* _WHAT THE TASK REQUIRES_
Show, in full, each line of the data that contains "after".

= = = =

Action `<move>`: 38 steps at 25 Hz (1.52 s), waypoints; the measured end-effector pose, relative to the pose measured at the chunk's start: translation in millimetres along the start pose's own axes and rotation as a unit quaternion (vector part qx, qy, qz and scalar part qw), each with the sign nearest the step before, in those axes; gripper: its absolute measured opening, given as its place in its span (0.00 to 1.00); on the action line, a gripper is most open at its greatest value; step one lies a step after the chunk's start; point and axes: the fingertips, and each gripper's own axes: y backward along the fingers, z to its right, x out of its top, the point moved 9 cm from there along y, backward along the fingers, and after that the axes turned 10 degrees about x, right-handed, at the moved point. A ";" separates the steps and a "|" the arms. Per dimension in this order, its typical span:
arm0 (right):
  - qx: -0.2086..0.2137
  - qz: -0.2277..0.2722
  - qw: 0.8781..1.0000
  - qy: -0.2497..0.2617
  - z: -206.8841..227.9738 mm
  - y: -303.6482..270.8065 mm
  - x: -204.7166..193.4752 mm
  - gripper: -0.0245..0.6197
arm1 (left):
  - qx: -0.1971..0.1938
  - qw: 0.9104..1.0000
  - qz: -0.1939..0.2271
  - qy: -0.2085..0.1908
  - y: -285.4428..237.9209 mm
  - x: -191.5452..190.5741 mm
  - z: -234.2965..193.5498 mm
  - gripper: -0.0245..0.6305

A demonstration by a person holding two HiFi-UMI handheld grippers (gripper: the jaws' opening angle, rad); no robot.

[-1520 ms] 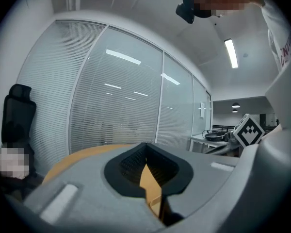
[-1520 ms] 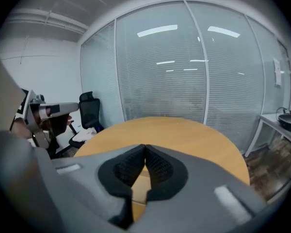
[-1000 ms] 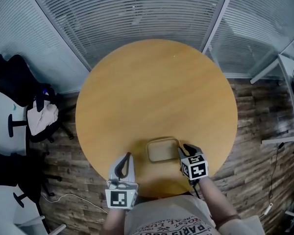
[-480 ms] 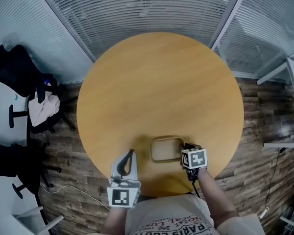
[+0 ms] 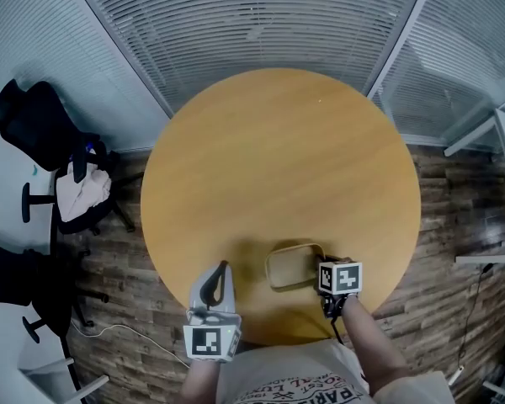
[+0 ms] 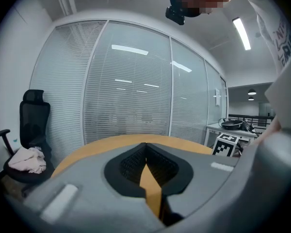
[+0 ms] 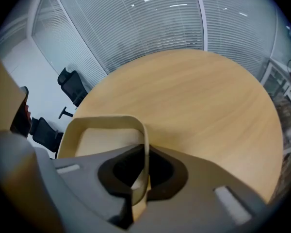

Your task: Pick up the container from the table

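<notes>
A shallow beige rectangular container [image 5: 291, 267] sits near the front edge of the round wooden table [image 5: 278, 158]. My right gripper [image 5: 321, 274] points steeply down at its right side, jaws shut on the container's thin side wall. In the right gripper view that wall [image 7: 144, 144] runs between the right gripper's [image 7: 143, 168] pads, and the container's open inside [image 7: 104, 137] shows to the left. My left gripper [image 5: 220, 271] hovers over the table's front edge, left of the container and apart from it. Its jaws meet at the tips with nothing held, as the left gripper view [image 6: 145, 147] shows.
A black office chair [image 5: 71, 188] with pale cloth on it stands left of the table. Glass walls with blinds [image 5: 252, 23] run behind. A white desk [image 5: 501, 141] is at the right edge. A cable [image 5: 118, 335] lies on the wooden floor.
My right gripper has sunk onto the container's right wall and closed from wide open to shut on it. The left gripper has stayed put.
</notes>
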 end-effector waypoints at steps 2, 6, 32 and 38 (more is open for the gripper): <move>-0.002 0.015 1.000 0.001 -4.8 8.8 3.8 0.05 | 0.004 1.000 0.003 -0.001 0.6 4.6 -0.7 0.05; 0.002 0.064 0.998 0.026 -22.1 31.5 22.1 0.05 | -0.006 1.000 0.023 -0.014 1.9 17.9 1.1 0.05; -0.016 0.450 0.864 0.225 -135.2 242.7 51.4 0.05 | -0.052 0.994 0.092 -0.027 33.3 106.9 5.2 0.05; -0.021 0.467 0.849 0.246 -142.2 252.7 46.3 0.05 | -0.059 0.993 0.103 -0.026 33.8 113.2 12.5 0.05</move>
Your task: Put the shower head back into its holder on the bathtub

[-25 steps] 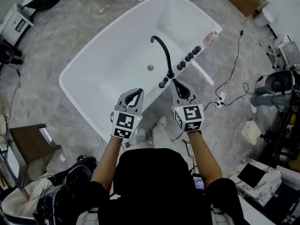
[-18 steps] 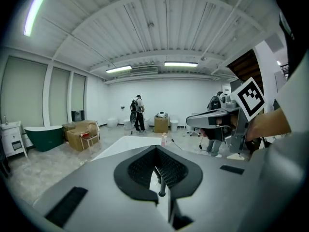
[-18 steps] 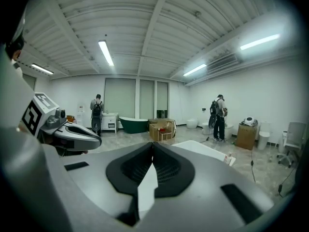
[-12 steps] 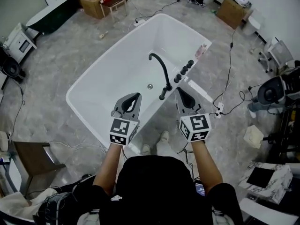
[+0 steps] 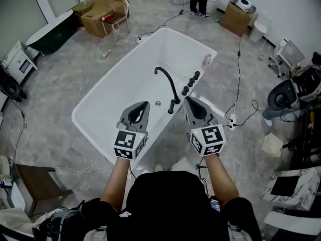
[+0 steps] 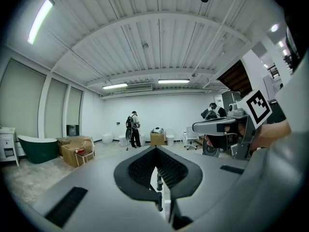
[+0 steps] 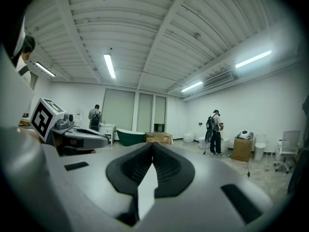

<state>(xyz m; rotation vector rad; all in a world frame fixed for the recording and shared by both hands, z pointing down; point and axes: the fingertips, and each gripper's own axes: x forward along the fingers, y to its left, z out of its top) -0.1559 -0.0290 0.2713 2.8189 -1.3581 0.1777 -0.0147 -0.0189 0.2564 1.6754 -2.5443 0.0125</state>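
Holding both tools up and level over the near rim of the bathtub (image 5: 108, 92), pointing out across the room rather than down at the fittings; hence only ceiling, strip lights and distant floor in the two gripper views. Left gripper (image 5: 144, 104): pinched fully together, gripping nothing, dark ribbed pads meeting tip to tip. Right gripper (image 5: 187, 100): likewise closed and empty, with just a pale sliver showing low down behind the pads. Nothing of the task's in either, then. Looking instead along the right-hand deck of the tub: a row of round black knobs (image 5: 191, 81) toward the far end, a slim black swan-neck spout (image 5: 169, 80) arching over the basin, and just near of the spout's foot a short black upright stub (image 5: 171, 106) sitting on the rim. Probably the shower head (image 5: 171, 106) seated in its holder, though too small to say for certain. Presumably parked upright there to keep it off the basin floor and within reach from inside the tub. Fits a finished job with the hands clear; fits equally a head sitting there all along. Smooth glossy white for the tub, a rounded rectangle with a thin lip; matte black for the fittings; grey veined stone-look floor around, with loose black cable (image 5: 239, 79) trailing to the right. Matte grey moulded plastic for the gripper bodies, each ending in a leaf-shaped black pad frame and carrying a white cube of square markers at the wrist end.
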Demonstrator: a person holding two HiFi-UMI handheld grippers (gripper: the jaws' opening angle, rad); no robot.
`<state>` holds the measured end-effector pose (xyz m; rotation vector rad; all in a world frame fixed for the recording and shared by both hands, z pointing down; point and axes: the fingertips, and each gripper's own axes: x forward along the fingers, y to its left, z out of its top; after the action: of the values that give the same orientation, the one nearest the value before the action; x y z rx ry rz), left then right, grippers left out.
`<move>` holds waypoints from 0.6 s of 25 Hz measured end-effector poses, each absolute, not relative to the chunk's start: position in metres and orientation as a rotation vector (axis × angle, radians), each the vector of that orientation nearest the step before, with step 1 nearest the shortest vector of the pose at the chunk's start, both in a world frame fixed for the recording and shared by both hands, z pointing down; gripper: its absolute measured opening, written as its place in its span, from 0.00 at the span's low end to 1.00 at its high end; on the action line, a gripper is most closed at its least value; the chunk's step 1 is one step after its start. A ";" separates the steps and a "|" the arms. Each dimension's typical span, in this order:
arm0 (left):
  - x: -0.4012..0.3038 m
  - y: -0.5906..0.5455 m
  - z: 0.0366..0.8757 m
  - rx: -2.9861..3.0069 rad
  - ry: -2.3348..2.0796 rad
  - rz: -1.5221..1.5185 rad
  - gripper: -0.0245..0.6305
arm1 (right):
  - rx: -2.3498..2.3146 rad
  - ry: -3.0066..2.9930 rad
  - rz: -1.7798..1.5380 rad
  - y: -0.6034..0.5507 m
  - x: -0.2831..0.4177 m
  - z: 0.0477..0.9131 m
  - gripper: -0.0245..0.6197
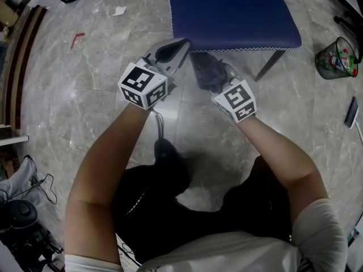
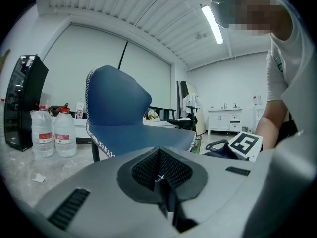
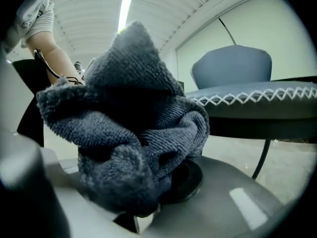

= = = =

* _OUTPUT FOR THIS EXERCISE_
Action `<move>`: 38 steps at 25 Hz (1.52 s), waypoints; the measured end-effector pose, relative to the pose measured at the chunk's start: translation in millimetres along the start pose's own axes and rotation as a unit quaternion (vector part qx, qy, qz and scalar part qw), each with the sign nearest the step before, in those axes; gripper: its absolute measured opening, given as its place in its span (0.00 to 1.00); on the action line, a gripper is most open at its greatest value; step one lies a step after the chunk's start; point and axes: the fingertips, and each gripper's own axes: y backward along the fingers, z to its right, x out of its top, the point moved 9 cm from there along y, backward along the fingers, and after that the axes turned 10 degrees about x, right-handed, at the moved point. A ";" separates the steps and a "|" the arms. Per dimension in this order, its typical span:
`<state>` holds the measured end-effector pose (xyz m; rotation vector rad; all in a world frame fixed for the recording and shared by both hands, z pointing down; point and axes: the fingertips, and each gripper's own axes: x forward along the fingers, y to its left, z out of its top; after the action: of the values that give the same orientation, the one nearest the value before the action; x y z rx ry rz), left then right, grippers left out.
`<move>` holds waypoints from 0.6 s of 25 Hz measured end-effector poses, each absolute, not relative to the chunk's start: position in metres and orientation as a rotation vector (axis × angle, radians), each the vector of that orientation nearest the step before, with step 1 nearest the shortest vector of the pose at the chunk's start, both in a world frame fixed for the recording and shared by both hands, z pointing down; gripper: its absolute measured opening, written as its place in its span, from 0.00 at the span's low end to 1.00 at its high end; on the action line, a gripper is most closed at its least value; the chunk's step 1 is one step after its start. A ";" separates the steps and a "|" the arms. Each dimension's typical span, in this order:

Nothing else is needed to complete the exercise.